Sur environ 450 kilomètres, le trajet entre Beni et Goma est devenu un véritable casse-tête pour les voyageurs, pris entre routes dégradées, insécurité persistante et flambée des coûts de transport.
Deux principales options s’offrent aujourd’hui aux passagers : emprunter l’axe intérieur via Butembo et Rutshuru, ou contourner en passant par Kampala en Ouganda puis le Rwanda. Un choix qui oppose clairement souffrance et risques d’un côté, confort relatif mais coûts élevés de l’autre.
Trois jours de route, parfois sans dormir
Sur l’axe Beni–Butembo–Rutshuru–Goma, les conditions restent extrêmement difficiles. Routes dégradées, insécurité et lenteur du trafic allongent considérablement la durée du voyage.

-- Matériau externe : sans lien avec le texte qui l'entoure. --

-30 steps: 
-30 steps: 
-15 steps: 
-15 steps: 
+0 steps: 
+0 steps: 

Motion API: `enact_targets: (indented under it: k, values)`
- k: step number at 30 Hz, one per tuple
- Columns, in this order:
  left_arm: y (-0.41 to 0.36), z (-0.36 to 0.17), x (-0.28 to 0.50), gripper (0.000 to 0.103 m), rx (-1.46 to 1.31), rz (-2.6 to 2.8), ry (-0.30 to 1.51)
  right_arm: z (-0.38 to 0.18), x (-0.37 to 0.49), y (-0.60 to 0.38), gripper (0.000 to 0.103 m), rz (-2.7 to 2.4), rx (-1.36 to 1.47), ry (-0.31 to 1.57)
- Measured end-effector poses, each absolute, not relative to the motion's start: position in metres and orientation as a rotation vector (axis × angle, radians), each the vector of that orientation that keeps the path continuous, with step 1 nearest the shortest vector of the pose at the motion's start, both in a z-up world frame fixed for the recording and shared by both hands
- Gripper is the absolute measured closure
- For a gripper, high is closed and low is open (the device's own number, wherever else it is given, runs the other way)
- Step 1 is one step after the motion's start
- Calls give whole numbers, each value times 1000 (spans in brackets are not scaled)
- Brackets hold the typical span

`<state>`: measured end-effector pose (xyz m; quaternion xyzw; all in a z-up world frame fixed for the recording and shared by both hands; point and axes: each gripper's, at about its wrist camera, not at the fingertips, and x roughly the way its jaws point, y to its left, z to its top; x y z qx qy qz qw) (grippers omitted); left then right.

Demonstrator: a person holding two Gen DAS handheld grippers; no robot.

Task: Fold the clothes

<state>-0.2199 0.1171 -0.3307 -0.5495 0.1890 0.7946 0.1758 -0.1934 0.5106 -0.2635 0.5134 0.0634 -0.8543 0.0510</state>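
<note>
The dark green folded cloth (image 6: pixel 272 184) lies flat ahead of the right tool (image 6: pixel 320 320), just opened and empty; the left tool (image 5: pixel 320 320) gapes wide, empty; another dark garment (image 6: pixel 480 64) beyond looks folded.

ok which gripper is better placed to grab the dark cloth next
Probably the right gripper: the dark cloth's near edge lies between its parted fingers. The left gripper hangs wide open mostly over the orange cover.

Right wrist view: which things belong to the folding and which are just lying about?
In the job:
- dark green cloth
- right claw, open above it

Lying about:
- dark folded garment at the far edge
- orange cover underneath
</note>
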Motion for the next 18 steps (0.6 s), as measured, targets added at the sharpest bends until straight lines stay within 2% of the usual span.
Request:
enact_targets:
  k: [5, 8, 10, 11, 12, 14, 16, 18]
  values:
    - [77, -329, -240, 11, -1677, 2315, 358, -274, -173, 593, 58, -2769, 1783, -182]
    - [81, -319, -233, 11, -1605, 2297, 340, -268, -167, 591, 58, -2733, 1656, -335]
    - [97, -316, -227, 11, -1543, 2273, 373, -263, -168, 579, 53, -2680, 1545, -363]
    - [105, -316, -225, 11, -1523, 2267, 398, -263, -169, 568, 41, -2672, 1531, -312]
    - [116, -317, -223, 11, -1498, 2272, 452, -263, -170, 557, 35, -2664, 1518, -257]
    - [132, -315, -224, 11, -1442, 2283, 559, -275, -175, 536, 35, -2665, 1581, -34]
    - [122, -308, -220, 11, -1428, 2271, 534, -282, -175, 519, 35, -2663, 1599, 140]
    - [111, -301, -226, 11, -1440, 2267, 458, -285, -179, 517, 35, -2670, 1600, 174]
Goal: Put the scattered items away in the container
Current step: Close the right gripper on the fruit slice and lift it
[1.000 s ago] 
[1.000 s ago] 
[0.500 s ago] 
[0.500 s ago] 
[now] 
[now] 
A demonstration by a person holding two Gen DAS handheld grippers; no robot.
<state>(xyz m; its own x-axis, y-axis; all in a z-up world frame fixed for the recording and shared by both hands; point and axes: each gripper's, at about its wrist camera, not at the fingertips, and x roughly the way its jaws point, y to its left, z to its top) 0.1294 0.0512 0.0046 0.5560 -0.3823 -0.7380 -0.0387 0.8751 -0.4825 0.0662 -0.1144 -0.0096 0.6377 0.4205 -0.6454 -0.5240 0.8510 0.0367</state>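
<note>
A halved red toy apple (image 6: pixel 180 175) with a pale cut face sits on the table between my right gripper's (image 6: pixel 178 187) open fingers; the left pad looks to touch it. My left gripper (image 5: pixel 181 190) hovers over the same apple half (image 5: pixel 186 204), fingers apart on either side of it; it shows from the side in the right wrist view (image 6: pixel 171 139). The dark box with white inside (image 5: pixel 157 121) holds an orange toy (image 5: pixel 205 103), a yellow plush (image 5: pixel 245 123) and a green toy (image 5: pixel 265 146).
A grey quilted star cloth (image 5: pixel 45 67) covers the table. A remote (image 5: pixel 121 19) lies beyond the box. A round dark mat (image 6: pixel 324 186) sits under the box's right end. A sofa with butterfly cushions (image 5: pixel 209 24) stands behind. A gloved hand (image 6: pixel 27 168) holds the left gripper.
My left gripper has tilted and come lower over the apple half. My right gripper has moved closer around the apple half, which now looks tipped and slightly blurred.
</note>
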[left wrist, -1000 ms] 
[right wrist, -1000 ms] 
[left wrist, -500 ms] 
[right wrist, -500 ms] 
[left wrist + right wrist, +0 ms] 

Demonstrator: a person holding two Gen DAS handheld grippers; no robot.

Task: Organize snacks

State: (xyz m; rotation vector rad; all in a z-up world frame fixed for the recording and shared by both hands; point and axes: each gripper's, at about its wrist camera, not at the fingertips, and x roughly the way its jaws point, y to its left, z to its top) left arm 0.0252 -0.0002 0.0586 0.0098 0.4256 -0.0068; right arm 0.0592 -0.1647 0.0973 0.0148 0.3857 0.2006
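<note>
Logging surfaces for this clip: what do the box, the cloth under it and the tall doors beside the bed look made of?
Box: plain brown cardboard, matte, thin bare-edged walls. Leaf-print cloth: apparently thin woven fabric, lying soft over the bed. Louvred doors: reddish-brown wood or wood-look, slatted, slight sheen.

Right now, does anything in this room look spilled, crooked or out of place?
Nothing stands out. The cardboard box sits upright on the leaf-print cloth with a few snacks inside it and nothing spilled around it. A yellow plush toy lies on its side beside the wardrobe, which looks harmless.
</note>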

« On peut passer deux à trois jours en route. Parfois, on est obligé de dormir à la belle étoile ou dans des petits hôtels improvisés », témoigne Jean-Baptiste, chauffeur de voiture rencontré à Beni.
Le coût du transport varie entre 45 et 50 dollars, mais ce tarif ne reflète pas les sacrifices consentis par les passagers.
« Ce n’est pas seulement le prix du ticket. Il faut ajouter de la nourriture, du logement, et parfois même des frais imprévus sur la route », explique Amina, une commerçante habituée de cet itinéraire. On souffre beaucoup, mais on n’a pas toujours le choix ».
L’option internationale : plus rapide, mais plus chère
Face à ces difficultés, certains voyageurs optent pour un itinéraire de contournement en passant par Kampala et le Rwanda avant de rejoindre Goma. Une option jugée plus sûre et plus confortable, mais nettement plus coûteuse.
Le transport sur cet axe est estimé entre 50 et 60 dollars, auxquels s'ajoutent environ 45 dollars pour l’obtention des documents de voyage nécessaires si on n’est pas en possession d'un passeport.
« C’est plus cher, mais au moins on arrive vite et en sécurité », confie Patrick, un agent humanitaire croisé à Goma.
« Quand on compare avec les risques sur la route de Rutshuru, beaucoup préfèrent payer plus », a-t-il dit.
La menace d’une flambée des prix
Au-delà des difficultés sécuritaires et logistiques, un autre facteur inquiète les usagers : la hausse du prix du carburant, liée aux tensions internationales, notamment la guerre au Moyen-Orient.
Selon plusieurs chauffeurs, cette situation pourrait entraîner un doublement des tarifs de transport dans les semaines à venir.
« Le carburant devient rare et cher. Si ça continue comme ça, les prix vont doubler. Nous aussi, on subit. On ne peut pas travailler à perte », déclare Mwangi, chauffeur de son état.
Même constat du côté des passagers, déjà éprouvés par le coût actuel du voyage.
« Déjà, payer 50 dollars pour 300 kilomètres, c’est énorme dans notre situation. Si les prix augmentent encore, beaucoup de gens ne pourront plus se déplacer », déplore Chantal une étudiante.
Un trajet révélateur d’une crise plus large
Entre routes impraticables, insécurité et dépendance aux dynamiques internationales, le trajet Beni–Goma illustre les multiples défis auxquels font face les populations de l’est de la République Démocratique du Congo.
Pour de nombreux habitants, voyager n’est plus seulement une nécessité, mais un pari risqué, où le choix de l’itinéraire détermine le prix à payer en argent, en temps et parfois en sécurité.